For the entries below, the result should be an exact transcription of the lines from the one with "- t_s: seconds" up to and including the one with "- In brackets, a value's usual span", and only those.
Start of Records supplied
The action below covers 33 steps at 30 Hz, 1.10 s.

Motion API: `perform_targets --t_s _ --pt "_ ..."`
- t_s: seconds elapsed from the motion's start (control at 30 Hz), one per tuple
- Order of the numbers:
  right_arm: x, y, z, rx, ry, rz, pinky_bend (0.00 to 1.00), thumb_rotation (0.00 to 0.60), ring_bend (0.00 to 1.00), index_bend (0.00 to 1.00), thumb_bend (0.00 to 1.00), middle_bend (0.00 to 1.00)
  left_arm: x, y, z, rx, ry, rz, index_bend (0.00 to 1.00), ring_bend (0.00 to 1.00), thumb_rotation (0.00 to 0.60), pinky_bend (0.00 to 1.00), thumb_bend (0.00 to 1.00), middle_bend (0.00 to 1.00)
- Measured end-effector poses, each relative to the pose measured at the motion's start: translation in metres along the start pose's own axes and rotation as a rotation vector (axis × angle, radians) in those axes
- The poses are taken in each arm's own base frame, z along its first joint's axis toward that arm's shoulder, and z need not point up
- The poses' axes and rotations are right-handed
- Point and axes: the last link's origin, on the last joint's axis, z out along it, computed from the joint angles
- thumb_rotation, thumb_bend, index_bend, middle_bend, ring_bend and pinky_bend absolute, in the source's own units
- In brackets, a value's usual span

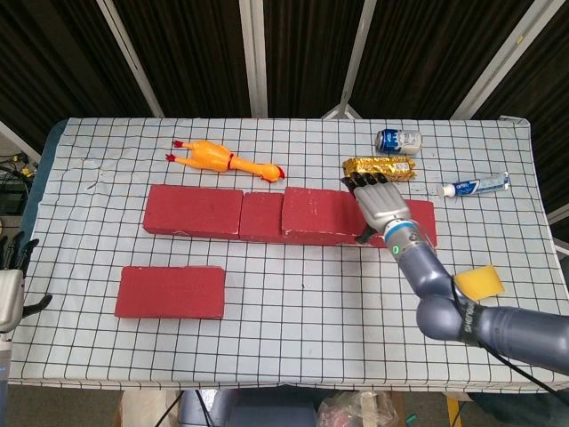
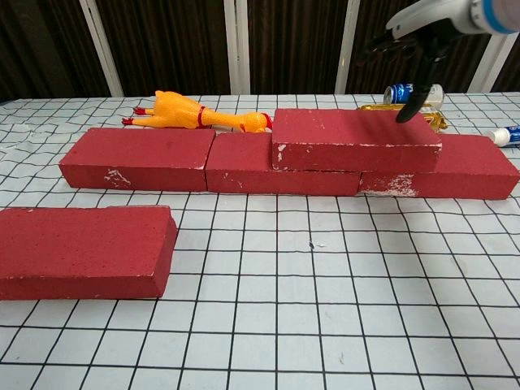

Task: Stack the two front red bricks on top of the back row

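**Trainee:** Why is that brick on the left sitting by itself?

**Me:** That front brick [image 2: 81, 250] is the one I haven't stacked yet, so it lies flat, well apart from the back row [image 2: 138, 158]. My left hand [image 1: 11, 285] is at the table's left edge; I can't tell how its fingers are set, and I see nothing in it.

**Trainee:** And the raised brick?

**Me:** That's the stacked brick [image 2: 353, 140], flat on top of the back row and bridging the joint between two bricks, which I judge makes it sit steady.

**Trainee:** Are you gripping it?

**Me:** No. My right hand [image 2: 414, 45] hangs above its right end, fingers spread and empty, touching nothing in the chest view.
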Motion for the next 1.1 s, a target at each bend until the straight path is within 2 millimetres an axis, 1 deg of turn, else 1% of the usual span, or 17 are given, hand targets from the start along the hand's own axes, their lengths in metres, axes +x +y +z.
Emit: perform_targets --t_s 0.1,0.17,0.3,0.4,0.53,0.63,0.73,0.87,0.97,1.1 --pt "-0.003 0.019 -0.022 -0.005 0.049 -0.005 0.00 0.600 0.00 0.05 0.17 0.00 0.001 0.001 -0.002 -0.014 0.000 -0.015 0.14 0.00 0.600 0.11 0.00 0.01" --pt "-0.009 0.034 -0.039 -0.008 0.088 -0.006 0.00 0.600 0.00 0.05 0.17 0.00 0.002 0.002 -0.003 -0.024 -0.003 -0.026 0.14 0.00 0.600 0.11 0.00 0.01" --pt "-0.028 0.064 -0.073 -0.014 0.159 -0.001 0.00 0.600 0.00 0.05 0.17 0.00 0.002 0.004 -0.005 -0.055 -0.016 -0.052 0.14 0.00 0.600 0.11 0.00 0.01" --pt "-0.051 0.086 -0.102 -0.011 0.200 0.019 0.00 0.600 0.00 0.05 0.17 0.00 0.001 0.007 -0.006 -0.072 -0.028 -0.061 0.13 0.00 0.600 0.11 0.00 0.01" --pt "-0.088 0.116 -0.147 -0.014 0.250 0.099 0.00 0.600 0.00 0.05 0.17 0.00 0.000 0.011 -0.007 -0.088 -0.039 -0.084 0.13 0.00 0.600 0.11 0.00 0.01" --pt "-0.110 0.137 -0.175 -0.041 0.303 0.151 0.00 0.600 0.00 0.05 0.17 0.00 0.000 0.013 -0.008 -0.103 -0.049 -0.098 0.13 0.00 0.600 0.11 0.00 0.00" --pt "-0.126 0.151 -0.195 -0.070 0.361 0.154 0.00 0.600 0.00 0.05 0.17 0.00 0.001 0.015 -0.009 -0.105 -0.053 -0.123 0.13 0.00 0.600 0.11 0.00 0.00" --pt "-0.148 0.155 -0.209 -0.103 0.396 0.167 0.00 0.600 0.00 0.05 0.17 0.00 0.005 0.018 -0.006 -0.088 -0.058 -0.149 0.10 0.00 0.600 0.11 0.00 0.00" --pt "-0.156 0.155 -0.209 -0.109 0.388 0.176 0.00 0.600 0.00 0.05 0.17 0.00 0.006 0.022 -0.002 -0.089 -0.099 -0.144 0.09 0.00 0.600 0.10 0.00 0.00" --pt "-0.163 0.156 -0.205 -0.103 0.345 0.176 0.00 0.600 0.00 0.05 0.17 0.00 0.011 0.033 0.007 -0.115 -0.189 -0.128 0.06 0.00 0.600 0.08 0.00 0.00"
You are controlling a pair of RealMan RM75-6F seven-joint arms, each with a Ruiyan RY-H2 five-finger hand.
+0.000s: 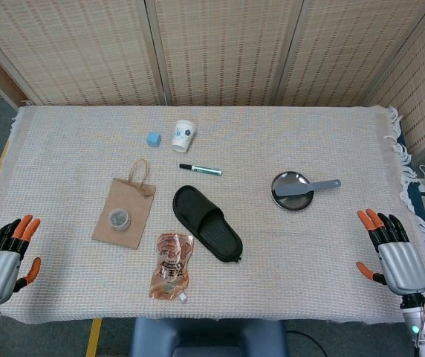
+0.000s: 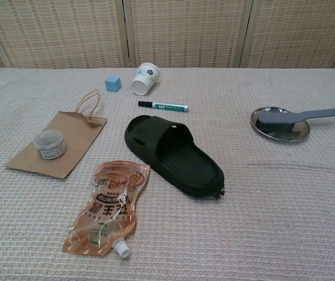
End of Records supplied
### Answer box:
- t_s: seconds elapsed from the motion's start (control at 30 Hz), one per tuple
- Order of the numbers:
  right_arm: x, y, z, rx, ry, rz, pinky_bend (0.00 to 1.00), thumb_rotation (0.00 to 0.60), ring_bend (0.00 to 1.00), index_bend (0.00 to 1.00), thumb_bend (0.00 to 1.00), middle_bend (0.00 to 1.00)
  left_arm: x, y, z, rx, ry, rz, index_bend (0.00 to 1.00), ring_bend (0.00 to 1.00), thumb_rotation (0.00 to 0.60), pinky_bend (0.00 to 1.00), thumb_bend (0.00 to 1.00), middle_bend (0.00 to 1.00)
- Measured end-effector poses, each relative to the pose measured at the motion's start: translation in metres along the start pose's own axes and rotation as a rotation vector (axis × angle, radians) in those axes
- The poses are taken in each arm's own base frame, z along its first joint's axis toward that arm's shoulder, and z need not point up
- The poses' axes and rotations are right-handed
- Point and axes: the last link's origin, on the last joint's axis, z out along it, computed from the joint angles
- thumb_rotation, thumb_bend, index_bend, middle_bend, ring_bend and pinky_bend absolute, in the source's own units
- In brackets, a value's usual span

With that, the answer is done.